Everything from the first line of the material below through the line containing "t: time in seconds" must be retyped exactly, and nothing past it.

--

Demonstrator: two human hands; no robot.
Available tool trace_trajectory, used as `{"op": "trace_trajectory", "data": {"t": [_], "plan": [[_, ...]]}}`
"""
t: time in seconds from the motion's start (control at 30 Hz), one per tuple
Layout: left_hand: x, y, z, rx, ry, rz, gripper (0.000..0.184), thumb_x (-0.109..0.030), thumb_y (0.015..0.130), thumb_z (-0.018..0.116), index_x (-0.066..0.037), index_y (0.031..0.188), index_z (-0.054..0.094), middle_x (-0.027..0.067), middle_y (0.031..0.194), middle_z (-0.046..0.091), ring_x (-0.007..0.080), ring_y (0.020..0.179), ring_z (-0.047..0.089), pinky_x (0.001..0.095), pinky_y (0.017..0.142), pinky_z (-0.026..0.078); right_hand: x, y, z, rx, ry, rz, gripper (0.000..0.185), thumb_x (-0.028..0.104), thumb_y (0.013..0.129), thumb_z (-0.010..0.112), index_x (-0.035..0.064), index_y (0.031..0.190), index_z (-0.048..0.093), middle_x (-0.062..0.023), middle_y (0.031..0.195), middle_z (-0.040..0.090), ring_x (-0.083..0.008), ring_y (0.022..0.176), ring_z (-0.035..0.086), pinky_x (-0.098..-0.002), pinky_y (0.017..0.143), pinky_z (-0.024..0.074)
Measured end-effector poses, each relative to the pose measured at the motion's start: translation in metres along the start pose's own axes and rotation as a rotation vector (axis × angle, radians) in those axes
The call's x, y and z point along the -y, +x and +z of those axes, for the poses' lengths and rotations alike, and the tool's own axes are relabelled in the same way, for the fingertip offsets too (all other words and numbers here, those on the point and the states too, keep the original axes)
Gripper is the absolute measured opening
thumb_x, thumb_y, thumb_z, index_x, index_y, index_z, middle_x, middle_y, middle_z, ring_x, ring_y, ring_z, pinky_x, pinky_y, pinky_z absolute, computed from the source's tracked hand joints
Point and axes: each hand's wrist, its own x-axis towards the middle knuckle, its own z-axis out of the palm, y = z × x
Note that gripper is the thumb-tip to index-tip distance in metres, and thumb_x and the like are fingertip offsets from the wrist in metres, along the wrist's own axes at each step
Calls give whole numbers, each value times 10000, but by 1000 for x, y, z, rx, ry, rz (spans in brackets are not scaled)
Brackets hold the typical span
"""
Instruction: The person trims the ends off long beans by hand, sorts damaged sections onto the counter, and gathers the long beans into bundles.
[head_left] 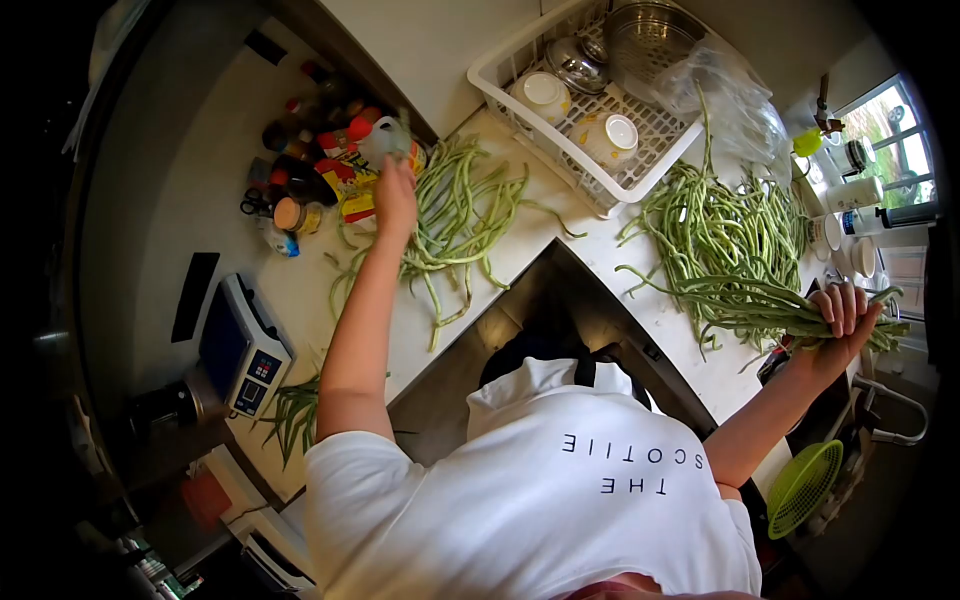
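Green beans (720, 225) lie heaped on the pale counter (660, 320), right side, below a white plastic rack (605, 200). Right hand (845, 312) closed, gripping a bunch of beans (755, 305). Left hand (396, 185) positioned beside bottles (300, 180) and a second bean pile (460, 205); blurred, cannot tell whether it grips anything.

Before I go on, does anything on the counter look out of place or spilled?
The clear plastic bag lies crumpled over the rim of the dish rack, beside the long beans, so it looks haphazardly left. No spill or damage is evident.
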Motion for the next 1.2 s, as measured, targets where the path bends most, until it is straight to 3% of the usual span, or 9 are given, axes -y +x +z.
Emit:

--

* _COMPLETED EXERCISE_:
Demonstrator: two human hands; no robot.
Available tool trace_trajectory, used as `{"op": "trace_trajectory", "data": {"t": [_], "plan": [[_, ...]]}}`
"""
t: time in seconds from the motion's start (control at 30 Hz), one per tuple

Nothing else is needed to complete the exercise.